80

3.5K 426 7
                                    

Thalia melongo, "Bisa-bisanya berkata seperti itu disaat kondisi genting begini." Ujar Thalia kesal-ia memang tak menyadari kondisi serta penampilannya saat ini.

Thalia mencoba bangkit dan duduk sendiri tanpa bantuan Ace. Ia sedikit meringis ketika merasakan nyeri di sekujur tubuhnya.

"Rasanya aku ingin sekali di pijat. Seluruh tubuhku sakit." Gumam Thalia kesal.

Ace tersenyum samar, "Aku akan memijatmu nanti." Tawar Ace membuat Thalia menatapnya horor.

"Terima kasih." Jawab Thalia singkat tanpa ada perlawanan.

Portal kegelapan semakin membesar hingga membuat keseimbangan alam menjadi terganggu. Angin berhembus kencang membuat seluruh tatanan istana menjadi kacau. Kobaran api semakin membesar karena hembusan angin besar tersebut. Kerajaan Orthello perlahan-lahan berubah menjadi puing-puing hitam dan berabu, asap membumbung tinggi membuat siapapun yang mendekat merasa pedih di mata dan pernafasan mereka.

"Paman Sandiano gila! Hancur semua kerajaan ini." Ujar Thalia masih terdiam melihat kehancuran Orthello.

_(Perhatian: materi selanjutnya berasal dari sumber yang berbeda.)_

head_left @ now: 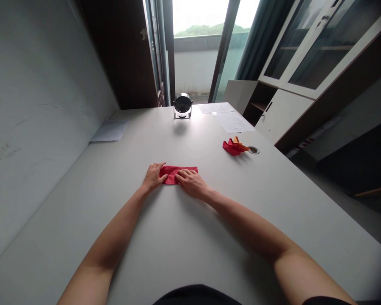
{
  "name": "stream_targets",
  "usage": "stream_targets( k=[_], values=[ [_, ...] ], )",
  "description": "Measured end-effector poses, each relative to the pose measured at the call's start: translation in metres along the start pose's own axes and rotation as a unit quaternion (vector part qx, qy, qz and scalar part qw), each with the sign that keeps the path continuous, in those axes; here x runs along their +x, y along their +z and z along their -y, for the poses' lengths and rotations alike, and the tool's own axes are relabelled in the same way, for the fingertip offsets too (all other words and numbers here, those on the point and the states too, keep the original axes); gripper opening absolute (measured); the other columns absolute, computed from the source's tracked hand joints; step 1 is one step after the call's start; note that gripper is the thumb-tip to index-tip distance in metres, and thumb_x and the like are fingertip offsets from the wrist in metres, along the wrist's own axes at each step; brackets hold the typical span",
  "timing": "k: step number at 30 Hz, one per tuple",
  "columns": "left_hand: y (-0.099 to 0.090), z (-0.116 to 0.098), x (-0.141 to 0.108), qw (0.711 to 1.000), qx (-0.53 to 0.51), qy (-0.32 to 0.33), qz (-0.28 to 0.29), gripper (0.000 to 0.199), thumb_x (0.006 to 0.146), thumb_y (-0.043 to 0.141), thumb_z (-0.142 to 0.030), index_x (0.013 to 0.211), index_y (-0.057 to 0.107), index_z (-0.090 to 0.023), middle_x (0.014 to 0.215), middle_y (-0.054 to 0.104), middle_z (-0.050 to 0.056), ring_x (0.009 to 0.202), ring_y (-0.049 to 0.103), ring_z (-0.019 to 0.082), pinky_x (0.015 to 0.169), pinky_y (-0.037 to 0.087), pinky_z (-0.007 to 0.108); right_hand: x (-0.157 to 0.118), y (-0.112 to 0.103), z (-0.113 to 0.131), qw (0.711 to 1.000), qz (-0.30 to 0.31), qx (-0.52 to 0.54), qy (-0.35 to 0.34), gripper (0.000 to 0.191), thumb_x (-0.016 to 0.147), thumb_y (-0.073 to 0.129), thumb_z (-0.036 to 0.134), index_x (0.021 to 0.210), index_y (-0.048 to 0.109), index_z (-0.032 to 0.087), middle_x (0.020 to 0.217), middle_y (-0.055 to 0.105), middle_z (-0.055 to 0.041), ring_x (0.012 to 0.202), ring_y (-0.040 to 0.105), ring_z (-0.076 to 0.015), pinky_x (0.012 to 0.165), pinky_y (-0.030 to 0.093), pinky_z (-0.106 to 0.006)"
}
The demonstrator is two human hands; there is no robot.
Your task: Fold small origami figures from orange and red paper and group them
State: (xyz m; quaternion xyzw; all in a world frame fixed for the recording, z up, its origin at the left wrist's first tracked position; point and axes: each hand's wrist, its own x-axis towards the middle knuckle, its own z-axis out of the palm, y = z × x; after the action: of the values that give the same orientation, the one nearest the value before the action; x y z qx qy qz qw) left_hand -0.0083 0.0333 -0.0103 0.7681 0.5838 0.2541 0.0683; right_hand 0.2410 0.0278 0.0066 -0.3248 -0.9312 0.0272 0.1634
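Note:
A folded sheet of red paper (170,179) lies flat on the white table in front of me, longer from side to side than it is deep. My left hand (153,177) holds its left end, thumb at the lower side and fingers at the upper. On the right half rests my right hand (192,182), fingers bent and pressed onto the paper, thumb close to the lower edge. That hand covers part of the sheet. Creases show on the red surface between my hands.
Folded red and orange paper pieces (235,146) sit to the right, beside a round cable hole (254,150). A round black device on a metal stand (182,105) is at the far edge. White sheets (233,121) lie far right, more papers (109,130) by the left wall.

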Motion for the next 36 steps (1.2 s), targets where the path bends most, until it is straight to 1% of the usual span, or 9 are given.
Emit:
stream_targets(
  k=[3,8,14,16,20,23,25,32,36],
  values=[
    [-0.002,-0.007,-0.002,1.000,-0.019,0.009,-0.017,0.064,0.085,0.066,-0.026,0.145,0.045,-0.026,0.121,0.056,0.009,0.112,0.054,0.026,0.103,0.047,0.043,0.000,-0.001,0.001,1.000,0.002,0.005,0.008,0.031,0.103,0.043,0.029,0.128,0.061,0.022,0.135,0.060,-0.0123,0.127,0.052,-0.0267,0.106,0.041,-0.045],
    [-0.008,-0.023,-0.003,0.997,0.006,0.074,-0.032,0.071,0.085,0.063,-0.016,0.150,0.039,-0.031,0.127,0.053,0.009,0.115,0.054,0.026,0.104,0.049,0.042,0.001,0.002,-0.009,0.999,-0.010,0.033,-0.008,0.033,0.101,0.049,0.032,0.130,0.061,0.023,0.139,0.058,-0.0115,0.131,0.049,-0.0264,0.110,0.039,-0.045],
    [-0.005,-0.031,-0.004,0.995,-0.004,0.099,0.002,0.068,0.092,0.055,-0.019,0.155,0.032,-0.029,0.120,0.064,0.007,0.108,0.061,0.023,0.099,0.051,0.039,0.002,0.009,-0.017,0.998,-0.028,0.064,0.002,0.036,0.098,0.054,0.033,0.133,0.061,0.025,0.141,0.058,-0.0095,0.132,0.050,-0.0260,0.112,0.037,-0.045],
    [-0.001,-0.029,-0.005,0.994,-0.011,0.101,0.026,0.060,0.094,0.053,-0.022,0.152,0.038,-0.030,0.123,0.066,0.006,0.111,0.062,0.023,0.100,0.051,0.039,0.002,0.009,-0.018,0.997,-0.035,0.072,0.001,0.038,0.098,0.055,0.033,0.134,0.060,0.024,0.141,0.057,-0.0092,0.133,0.049,-0.0256,0.113,0.037,-0.045],
    [0.005,-0.027,-0.004,0.988,0.001,0.116,0.102,0.047,0.098,0.051,-0.036,0.145,0.050,-0.030,0.148,0.053,0.005,0.136,0.049,0.024,0.117,0.036,0.042,0.001,0.008,-0.022,0.995,-0.039,0.090,0.023,0.040,0.097,0.057,0.036,0.135,0.060,0.024,0.142,0.057,-0.0085,0.133,0.050,-0.0239,0.113,0.038,-0.040],
    [0.007,-0.027,-0.006,0.980,0.034,0.111,0.163,0.059,0.099,0.045,-0.050,0.153,0.038,-0.029,0.161,0.036,0.006,0.151,0.028,0.026,0.124,0.018,0.049,0.002,0.007,-0.026,0.989,-0.053,0.083,0.107,0.035,0.098,0.055,0.041,0.126,0.065,0.023,0.137,0.061,-0.0092,0.128,0.054,-0.0236,0.111,0.041,-0.040],
    [0.009,-0.028,-0.008,0.975,0.052,0.108,0.185,0.065,0.099,0.040,-0.056,0.157,0.030,-0.028,0.164,0.029,0.007,0.154,0.019,0.026,0.125,0.011,0.050,0.003,0.007,-0.028,0.983,-0.058,0.074,0.159,0.034,0.098,0.053,0.044,0.119,0.068,0.022,0.134,0.062,-0.0104,0.124,0.056,-0.0242,0.110,0.040,-0.042],
    [0.014,-0.029,-0.011,0.975,0.066,0.096,0.187,0.070,0.098,0.034,-0.063,0.159,0.025,-0.028,0.167,0.019,0.006,0.155,0.012,0.026,0.125,0.007,0.051,0.005,0.006,-0.032,0.977,-0.053,0.081,0.191,0.035,0.104,0.038,0.036,0.114,0.070,0.025,0.133,0.064,-0.0062,0.124,0.055,-0.0215,0.110,0.038,-0.040],
    [0.013,-0.030,-0.010,0.978,0.062,0.084,0.181,0.066,0.100,0.029,-0.061,0.158,0.027,-0.030,0.167,0.020,0.003,0.155,0.013,0.026,0.125,0.008,0.052,0.003,0.011,-0.044,0.968,-0.068,0.047,0.238,0.032,0.100,0.045,0.033,0.122,0.067,0.022,0.138,0.060,-0.0091,0.131,0.049,-0.0256,0.111,0.036,-0.043]
  ],
)
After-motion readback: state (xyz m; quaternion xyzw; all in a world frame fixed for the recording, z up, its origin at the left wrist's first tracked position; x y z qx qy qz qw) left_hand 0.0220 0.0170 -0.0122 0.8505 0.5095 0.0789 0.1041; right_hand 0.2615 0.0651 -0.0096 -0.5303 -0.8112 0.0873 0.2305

Wanita itu berdiri, ia bersiap untuk menyerang kembali. Tidak ada rasa takut menyelimutinya karena ia sudah memiliki apa yang tidak ia punyai. Thalia fokus memusatkan kekuatan sihirnya di sebilah pedang yang ia genggam di tangan kirinya. Aura merah kegelapan menyelimuti pedangnya.

"Apakah aku bisa melakukan teleportasi?" Tanya Thalia asal.

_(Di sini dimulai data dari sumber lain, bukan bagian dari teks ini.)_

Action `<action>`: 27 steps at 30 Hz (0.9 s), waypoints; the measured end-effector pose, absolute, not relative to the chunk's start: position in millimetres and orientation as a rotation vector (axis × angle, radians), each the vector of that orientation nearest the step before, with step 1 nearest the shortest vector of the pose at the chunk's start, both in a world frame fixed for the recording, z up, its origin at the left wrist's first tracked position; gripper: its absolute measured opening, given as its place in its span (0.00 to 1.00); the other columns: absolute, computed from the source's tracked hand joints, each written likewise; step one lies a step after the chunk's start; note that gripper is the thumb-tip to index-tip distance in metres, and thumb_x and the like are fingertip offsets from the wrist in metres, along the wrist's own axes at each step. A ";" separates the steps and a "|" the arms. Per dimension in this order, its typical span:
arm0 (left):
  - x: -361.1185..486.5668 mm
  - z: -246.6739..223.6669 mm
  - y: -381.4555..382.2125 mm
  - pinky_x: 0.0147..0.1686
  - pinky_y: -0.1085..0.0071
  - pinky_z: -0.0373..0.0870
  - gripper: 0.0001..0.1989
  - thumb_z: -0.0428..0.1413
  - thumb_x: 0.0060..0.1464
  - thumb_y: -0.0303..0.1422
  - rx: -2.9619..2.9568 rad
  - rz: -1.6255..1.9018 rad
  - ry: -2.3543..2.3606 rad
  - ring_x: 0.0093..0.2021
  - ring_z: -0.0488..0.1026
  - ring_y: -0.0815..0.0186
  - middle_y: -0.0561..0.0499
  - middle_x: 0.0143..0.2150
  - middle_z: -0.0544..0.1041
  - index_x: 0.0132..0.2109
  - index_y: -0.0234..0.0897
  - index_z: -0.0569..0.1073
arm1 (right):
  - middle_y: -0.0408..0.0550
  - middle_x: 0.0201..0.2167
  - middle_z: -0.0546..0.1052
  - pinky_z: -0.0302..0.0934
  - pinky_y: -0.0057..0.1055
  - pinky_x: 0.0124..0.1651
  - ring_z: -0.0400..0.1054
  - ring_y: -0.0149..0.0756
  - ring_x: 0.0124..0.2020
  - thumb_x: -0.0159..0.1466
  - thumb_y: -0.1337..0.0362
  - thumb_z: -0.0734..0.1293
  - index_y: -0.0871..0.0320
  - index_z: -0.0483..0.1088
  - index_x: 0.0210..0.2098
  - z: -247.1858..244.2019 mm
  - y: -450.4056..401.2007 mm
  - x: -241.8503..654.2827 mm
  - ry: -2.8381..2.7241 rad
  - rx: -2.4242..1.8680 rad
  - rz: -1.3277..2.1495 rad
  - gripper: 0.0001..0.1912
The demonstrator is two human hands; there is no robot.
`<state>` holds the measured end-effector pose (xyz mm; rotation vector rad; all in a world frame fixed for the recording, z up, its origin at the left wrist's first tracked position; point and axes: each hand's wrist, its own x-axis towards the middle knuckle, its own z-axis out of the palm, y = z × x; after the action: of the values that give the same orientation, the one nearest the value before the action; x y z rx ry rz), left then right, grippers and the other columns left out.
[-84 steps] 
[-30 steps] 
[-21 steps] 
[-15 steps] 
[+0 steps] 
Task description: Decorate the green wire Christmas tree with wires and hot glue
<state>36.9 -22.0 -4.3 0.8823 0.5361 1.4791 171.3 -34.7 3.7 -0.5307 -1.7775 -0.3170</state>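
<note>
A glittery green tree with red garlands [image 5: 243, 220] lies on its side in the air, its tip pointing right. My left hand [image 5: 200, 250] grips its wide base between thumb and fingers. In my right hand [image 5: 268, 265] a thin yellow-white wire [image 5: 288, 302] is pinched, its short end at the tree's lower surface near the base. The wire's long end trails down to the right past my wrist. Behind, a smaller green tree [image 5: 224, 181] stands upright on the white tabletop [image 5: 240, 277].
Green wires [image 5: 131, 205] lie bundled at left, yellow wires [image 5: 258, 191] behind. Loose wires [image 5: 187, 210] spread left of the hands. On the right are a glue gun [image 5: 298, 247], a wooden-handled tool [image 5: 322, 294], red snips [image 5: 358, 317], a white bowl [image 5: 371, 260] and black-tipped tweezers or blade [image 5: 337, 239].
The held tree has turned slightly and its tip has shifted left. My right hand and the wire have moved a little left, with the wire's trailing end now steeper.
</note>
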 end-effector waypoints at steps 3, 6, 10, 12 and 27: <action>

Ace menggelengkan kepalanya, "Tetap tidak bisa. Keahlian itu spesial karena memang diturunkan sesuai garis keluarga mereka."

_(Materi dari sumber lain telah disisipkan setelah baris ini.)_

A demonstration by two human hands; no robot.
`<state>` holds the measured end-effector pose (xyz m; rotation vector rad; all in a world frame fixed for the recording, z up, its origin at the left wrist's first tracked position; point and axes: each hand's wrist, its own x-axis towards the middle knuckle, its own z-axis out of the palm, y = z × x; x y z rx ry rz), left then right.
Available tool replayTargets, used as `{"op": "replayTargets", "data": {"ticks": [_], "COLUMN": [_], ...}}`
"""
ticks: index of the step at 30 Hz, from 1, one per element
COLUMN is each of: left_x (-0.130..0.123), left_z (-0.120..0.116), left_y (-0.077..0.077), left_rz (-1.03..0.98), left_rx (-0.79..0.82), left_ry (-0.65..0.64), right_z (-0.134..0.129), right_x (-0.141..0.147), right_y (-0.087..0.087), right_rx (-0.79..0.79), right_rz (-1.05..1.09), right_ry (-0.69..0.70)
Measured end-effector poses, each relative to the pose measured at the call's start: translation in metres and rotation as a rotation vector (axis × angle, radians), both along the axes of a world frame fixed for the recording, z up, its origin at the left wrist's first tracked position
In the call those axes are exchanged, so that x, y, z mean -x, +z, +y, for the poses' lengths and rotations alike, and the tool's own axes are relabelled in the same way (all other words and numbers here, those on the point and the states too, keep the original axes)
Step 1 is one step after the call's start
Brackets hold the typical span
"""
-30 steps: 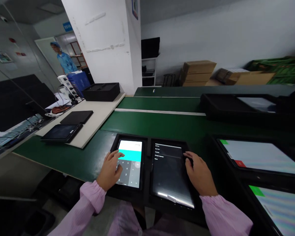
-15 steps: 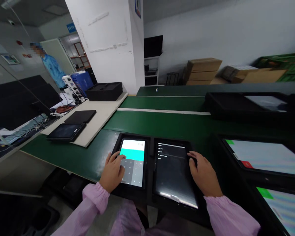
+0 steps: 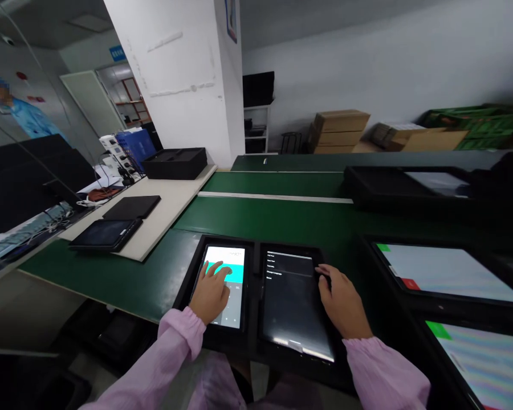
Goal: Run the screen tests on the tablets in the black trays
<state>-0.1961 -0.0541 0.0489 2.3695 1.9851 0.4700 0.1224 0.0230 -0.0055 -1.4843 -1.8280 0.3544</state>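
My left hand (image 3: 212,295) is over the left tablet (image 3: 235,310), fingers apart, with a fingertip at the teal band of its calculator screen. It covers much of the keypad. Beside it lies the right tablet (image 3: 293,313), its dark screen showing a short list of menu lines with a highlighted bar at the top. At that tablet's right edge rests my right hand (image 3: 344,300), fingers extended and slightly bent, grasping nothing. Both tablets sit in the compartments of a black tray (image 3: 253,302) at the front of the green bench.
To the right, two lit tablets (image 3: 448,270) with green and red corner patches lie in black trays. Another black tray (image 3: 376,182) stands behind them. On the left are a dark tablet (image 3: 105,232) and a black box (image 3: 175,163). A person in blue (image 3: 36,118) is at far left.
My left hand has shifted up and right across the calculator, and the digits on its display differ. My right hand stays at the tablet's edge. The view has turned slightly right.
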Motion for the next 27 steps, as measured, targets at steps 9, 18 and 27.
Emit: {"op": "replayTargets", "data": {"ticks": [9, 18, 27], "left_x": [0.005, 0.063, 0.084], "left_z": [-0.002, 0.028, 0.043], "left_y": [-0.003, 0.010, -0.018], "left_rz": [-0.020, -0.139, -0.181], "left_rx": [-0.014, -0.132, -0.225], "left_ry": [0.014, 0.101, 0.146], "right_z": [0.001, 0.001, -0.003], "right_x": [-0.001, 0.006, 0.011], "right_y": [-0.003, 0.005, 0.008], "right_rx": [0.011, -0.097, -0.102], "right_rz": [-0.005, -0.090, -0.161], "right_ry": [-0.004, 0.128, 0.153]}}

Thalia menghela nafas, "Kalau perkara bawaan gen. Aku tidak bisa membantahnya."

"Gen?" Tanya Ace.

"Iya, Gen. Seperti pewarisan sifat dasar dari keturunan." Jawab Thalia singkat. "Lekas bawa aku kesana, aku tidak ingin portal itu terbuka sempurna." Sambungnya sambil meraih tangan Ace-mengajak pria itu untuk berteleportasi bersama.

"Tapi, kamu tetap bisa berpindah tempat dengan memanfaatkan perpindahan dimensi." Sahut Ace mengingatkan.

"Memang benar. Tapi, aku selalu meleset jika menentukan lokasi untuk kembalinya." Balas Thalia dengan ekspresi malas.

"Setelah hampir kehilangan nyawa, kamu masih tidak merasa takut?" Tanya Ace.

Thalia menggelengkan kepalanya, ia tersenyum manis. "Aku sudah pernah mati sebelumnya. Dan itu karena dia." Jawab Thalia dengan nada kesal.

Ace tidak lagi bertanya. Ia pun melakukan teleportasi dan kembali menyerang monster yang sudah membuat kerajaan Orthello hancur berkeping-keping.

"Apakah aku bisa melayang atau melompat-lompat seperti seorang penyihir dan ninja?" Pertanyaan random Thalia kembali terlontar.

Ace terdiam, sebelah alisnya terangkat. "Aku tidak tahu pasti. Tapi, kamu bisa mencobanya." Jawab Ace masih memegang Thalia agar wanita itu tidak jatuh.

Thalia terdiam, ia mencoba fokus membuat berat badan ringan di pikirannya-mencoba hal yang tak pasti memang diperlukan meskipun hal itu merupakan tindakan paling konyol yang ia perbuat.

"Coba lepaskan tanganku, Ace." Celetuk Thalia.

Ace menatap lamat-lamat istrinya, Thalia menyadari suaminya terdiam menatapnya lekat. "Jangan khawatir. Tidak akan terulang. Aku janji." Jawab Thalia mencoba menenangkan.

Pria itu menuruti Thalia, ia melepas genggamannya. Tak menunggu lama Thalia menghilang di hadapan Ace, ia berpindah dimensi-memanfaatkan kekuatan yang pernah Ace berikan padanya. Thalia benar-benar menfokuskan pikirannya, ia tak mau berakhir salah dalam mendaratkan langkahnya yang akan membuatnya berakhir mengenaskan.